Kara tersenyum sambil menganggukkan kepalanya itu, hatinya begitu sejuk sekali mendapatkan perhatian seperti ini dari mertuanya itu.
"Selamat malam papa," ucap Kara saat papa mertuanya itu ingin melangkah pergi."
"Iya, selamat malam kembali Kara, menantuku." Ucap papa mertuanya itu diiringi dengan kekehan.*"
Setelah mengatakan itu, ia melangkah pergi meninggalkan Kara dan segeralah masuk ke dalam kamarnya yang terletak tak jauh dari kamar Kara. Kamar mereka Begitu dekat. Sengaja memang papa dan mama mertua nya itu memesan kamar yang berdekatan.
Kara masih berdiri di depan pintu kamarnya menatap punggung papa mertuanya itu yang saat ini sudah hilang di balik pintu sebelah kamarnya.
Ia bersyukur karena ia memiliki Mertua yang begitu peduli padanya. Hidupnya begitu sempurna saat ini karena memiliki keluarga kedua namun diperlakukan layaknya anak sendiri.
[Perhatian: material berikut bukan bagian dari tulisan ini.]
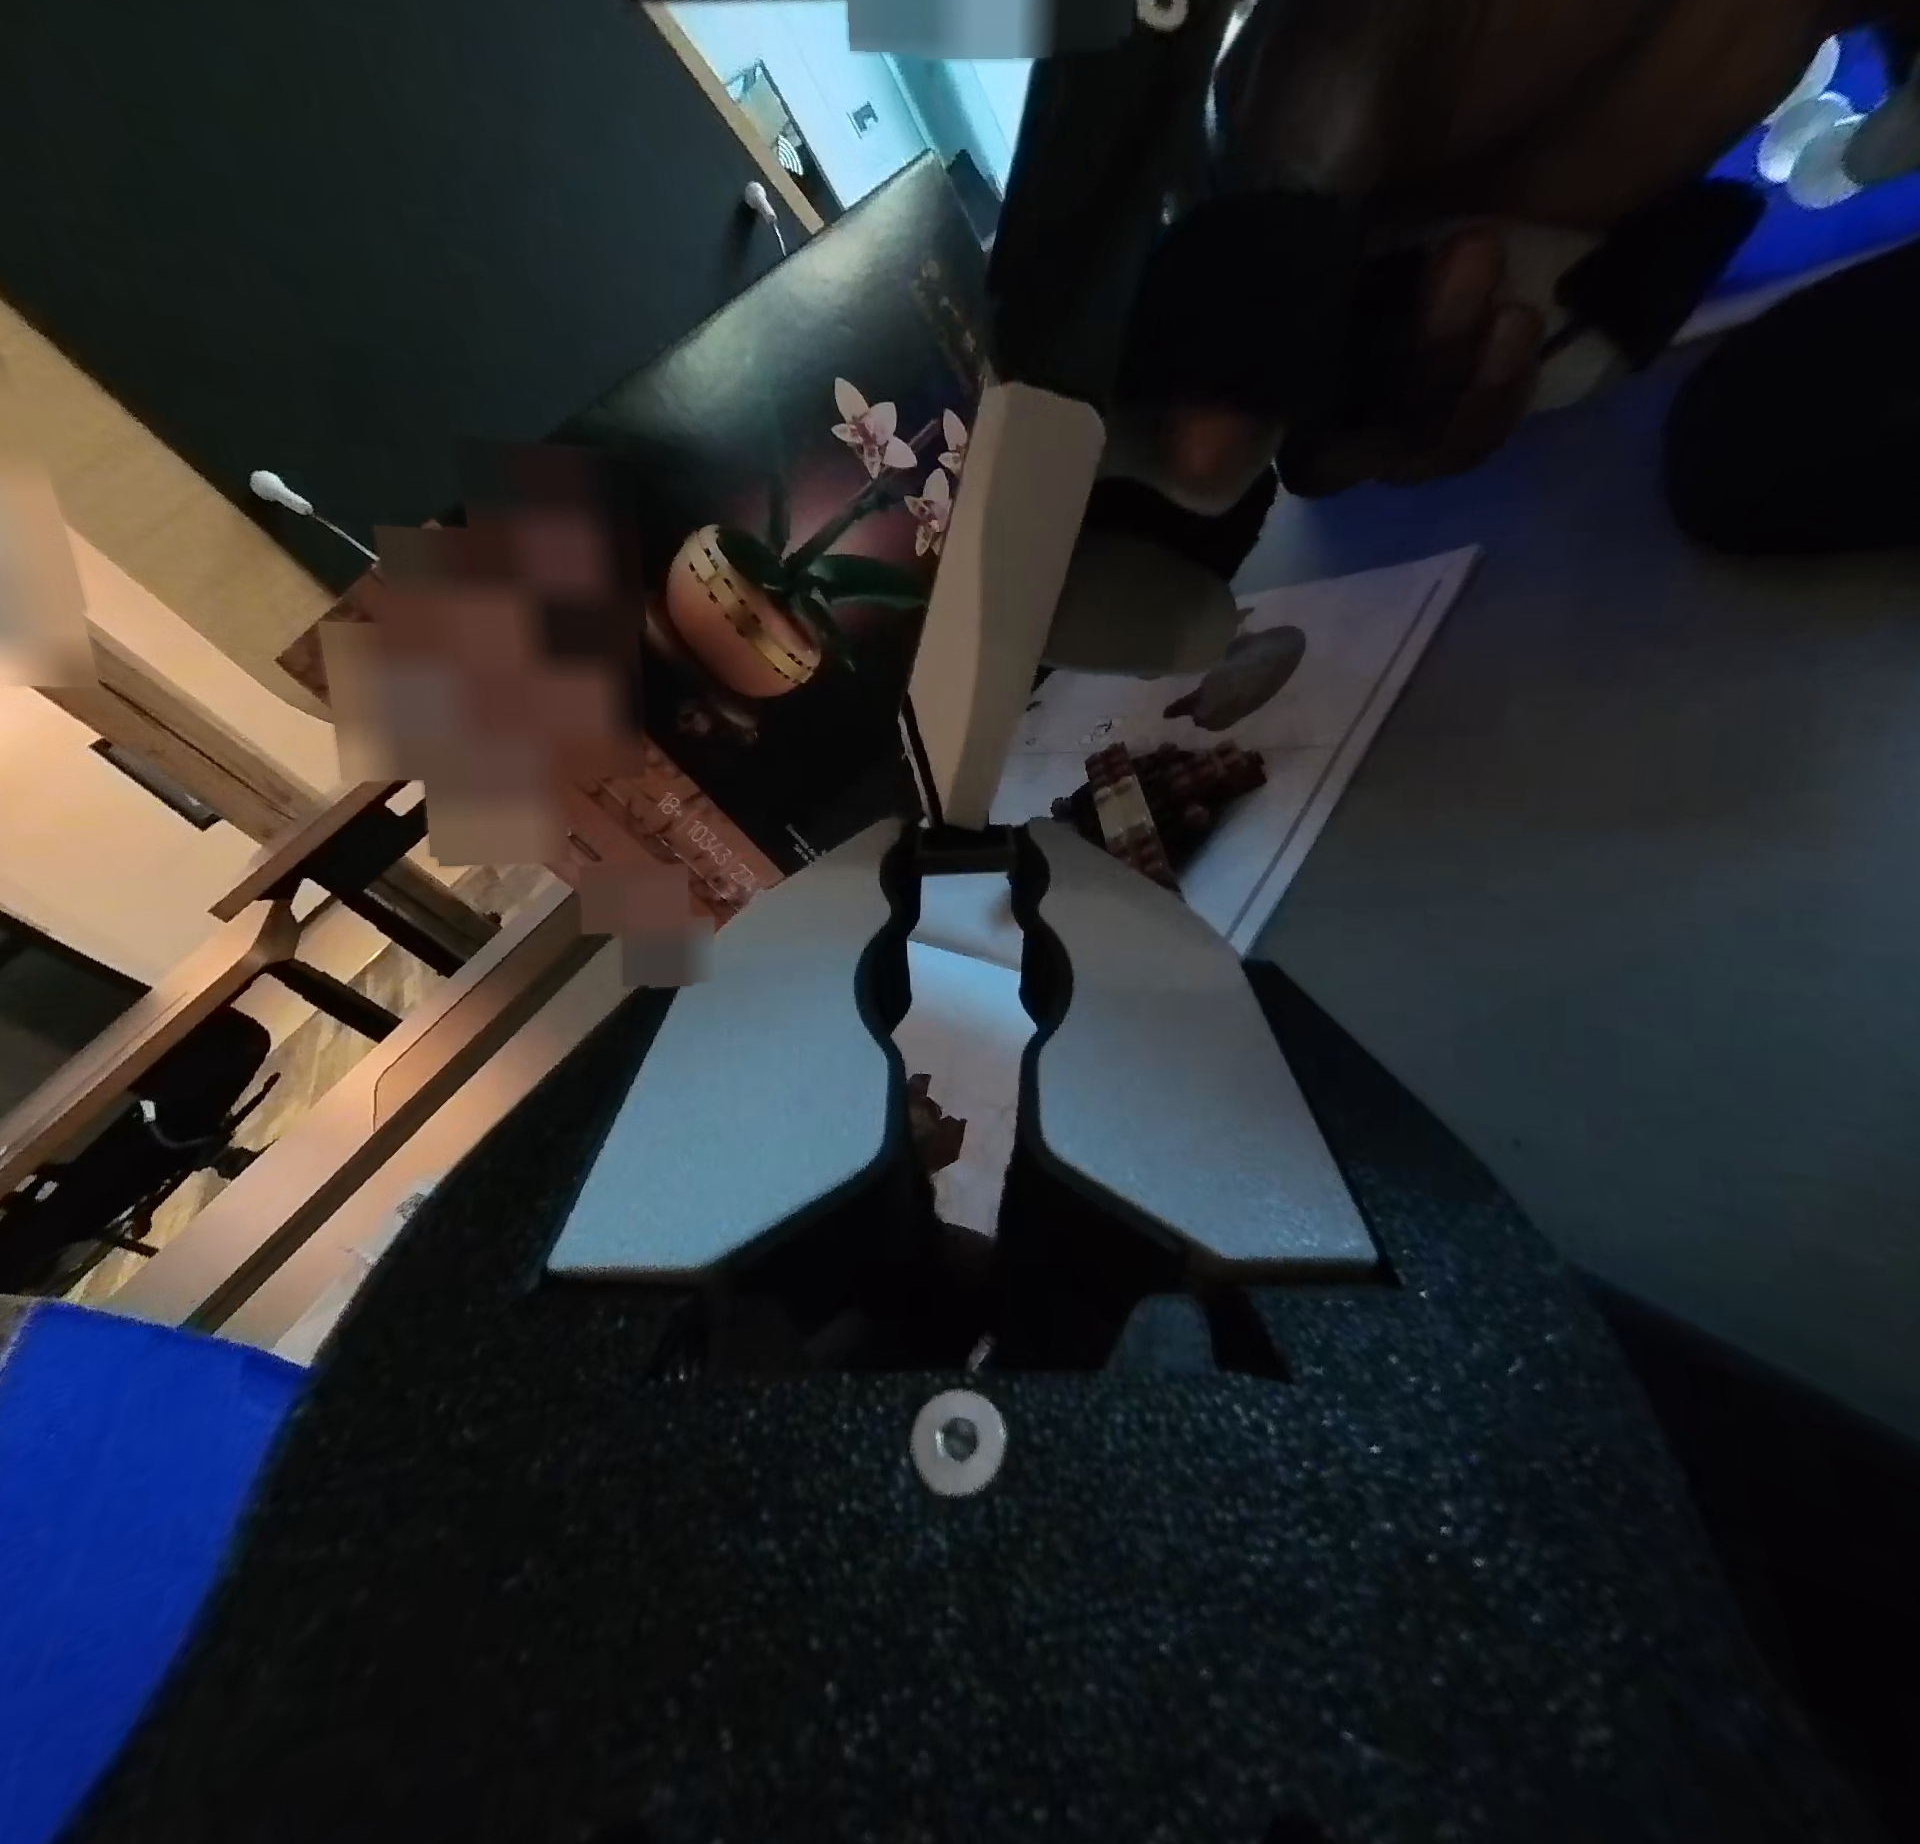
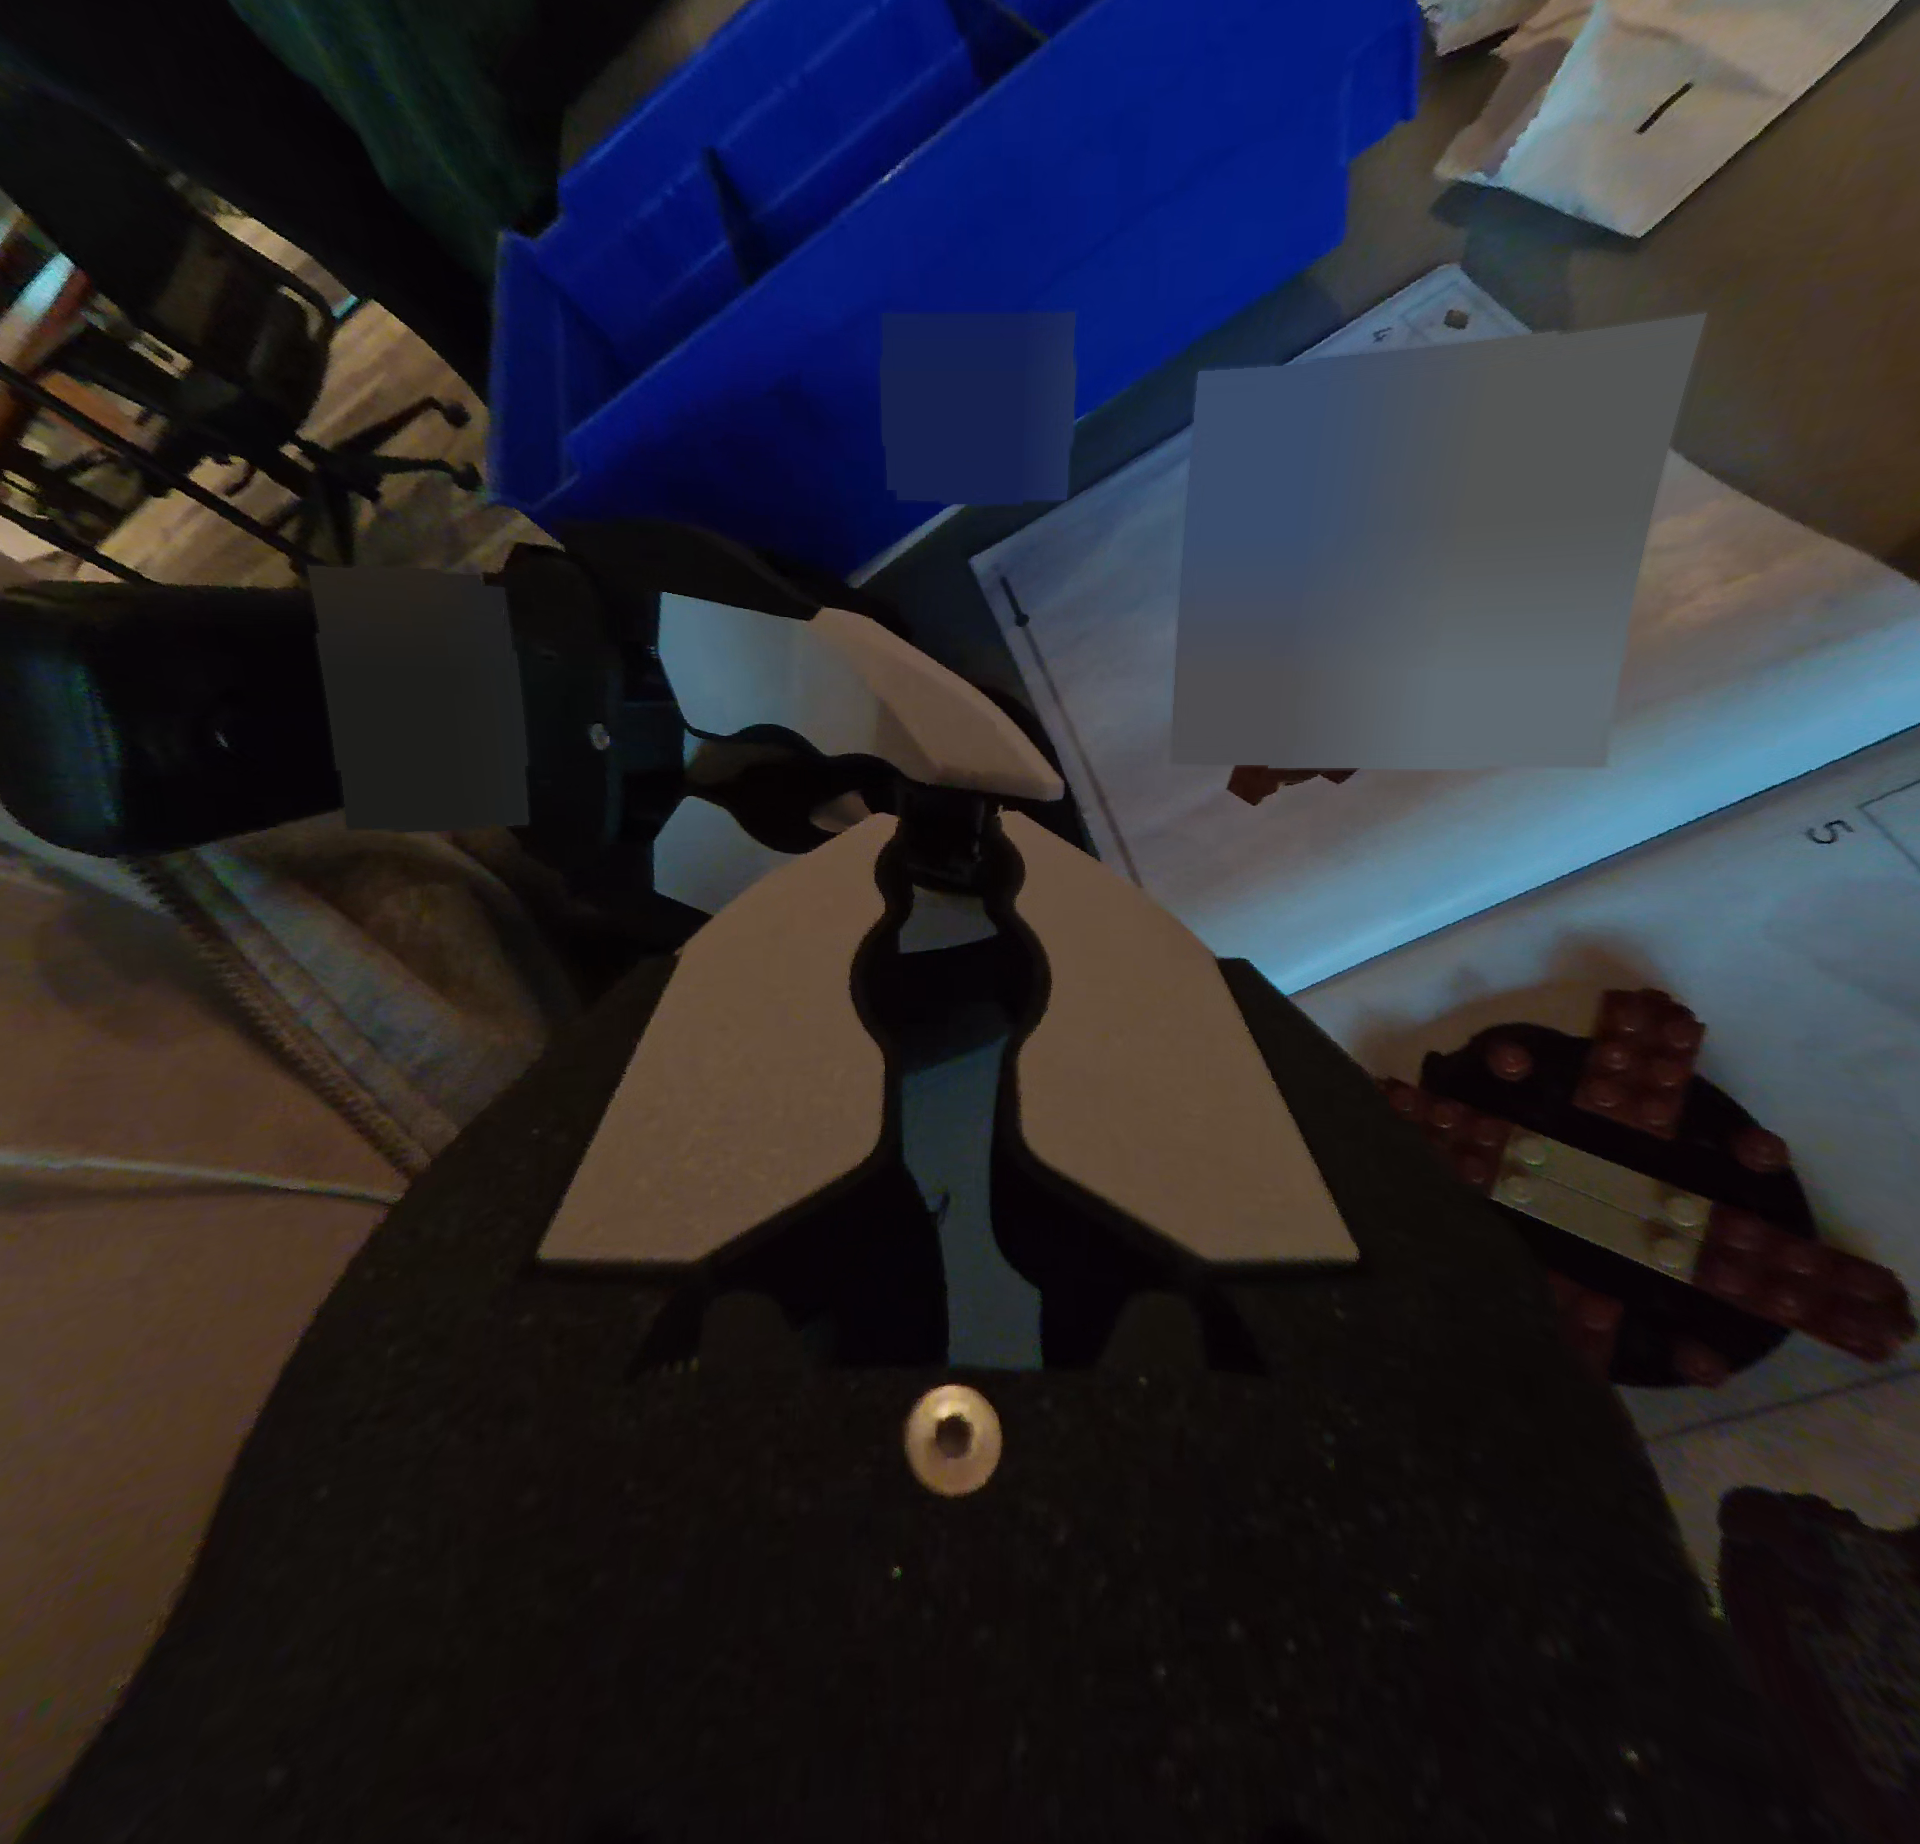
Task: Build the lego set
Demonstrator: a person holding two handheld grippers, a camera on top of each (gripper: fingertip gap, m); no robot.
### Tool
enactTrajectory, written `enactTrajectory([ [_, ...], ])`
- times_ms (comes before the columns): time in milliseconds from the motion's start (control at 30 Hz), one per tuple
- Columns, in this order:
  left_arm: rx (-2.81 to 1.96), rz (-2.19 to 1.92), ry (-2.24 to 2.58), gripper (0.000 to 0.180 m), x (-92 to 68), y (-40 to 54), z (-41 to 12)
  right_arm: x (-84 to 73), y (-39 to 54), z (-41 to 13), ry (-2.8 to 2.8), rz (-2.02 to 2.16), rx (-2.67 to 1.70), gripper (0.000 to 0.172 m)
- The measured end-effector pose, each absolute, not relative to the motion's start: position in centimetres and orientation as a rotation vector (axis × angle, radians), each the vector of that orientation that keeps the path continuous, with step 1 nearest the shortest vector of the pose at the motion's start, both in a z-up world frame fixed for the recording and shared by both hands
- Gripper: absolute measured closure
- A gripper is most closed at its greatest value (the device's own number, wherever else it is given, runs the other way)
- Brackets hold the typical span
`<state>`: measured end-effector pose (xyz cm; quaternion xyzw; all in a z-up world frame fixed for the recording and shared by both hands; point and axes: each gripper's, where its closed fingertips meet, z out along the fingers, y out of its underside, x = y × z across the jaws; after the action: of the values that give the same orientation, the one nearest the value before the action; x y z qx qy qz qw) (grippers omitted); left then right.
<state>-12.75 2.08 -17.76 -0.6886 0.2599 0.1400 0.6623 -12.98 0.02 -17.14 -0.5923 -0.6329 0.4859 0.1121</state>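
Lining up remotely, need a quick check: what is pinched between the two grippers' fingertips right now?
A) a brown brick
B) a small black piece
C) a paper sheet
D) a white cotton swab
B: a small black piece sits clamped at the left gripper tips, with the right gripper closed on it too.

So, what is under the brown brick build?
A white printed sheet lies under the brown brick build. What the sheet shows beneath it is covered; the right tool hides the build's left edge.

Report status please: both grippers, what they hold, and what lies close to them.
Left gripper and right gripper both shut on one small black piece, tips meeting. Brown brick assembly lies on white instruction sheet. Blue bin behind.
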Motion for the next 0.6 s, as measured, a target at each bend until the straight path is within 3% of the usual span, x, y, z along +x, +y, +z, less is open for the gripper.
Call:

Ia kembali menutup pintu kamarnya itu Dan kemudian langsung berjalan ke arah kasurnya.
Batu saja ingin berbaring tiba-tiba deringan Ponsel miliknya yang berada di atas nakas berbunyi. Itu hanya deringan tanda ada pesan masuk saja.
Kara Mengambil ponselnya itu dan kemudian menghempaskan dirinya di atas kasur yang empuk itu.
Ia membuka pesan yang baru saja masuk itu untuk melihat siapa yang mengirim dirinya pesan semalam ini.
From: Restu
Lagi Dimana? Sudah tidur belum? Kalau belum apakah kamu mau menemaniku jalan-jalan sebentar. Aku sedang tidak bisa tidur.
Terlihat ia sedikit menimbang-nimbang apakah ia akan pergi atau tidak. Tangan nya bergerak lincah di atas tombol keyboard untuk memberikan balasan pada pesan yang baru saja dikirim oleh Restu.
To: Restu
Ok.
Iya, sepertinya ia harus berjalan-jalan sebentar untuk me-refresh Otaknya itu.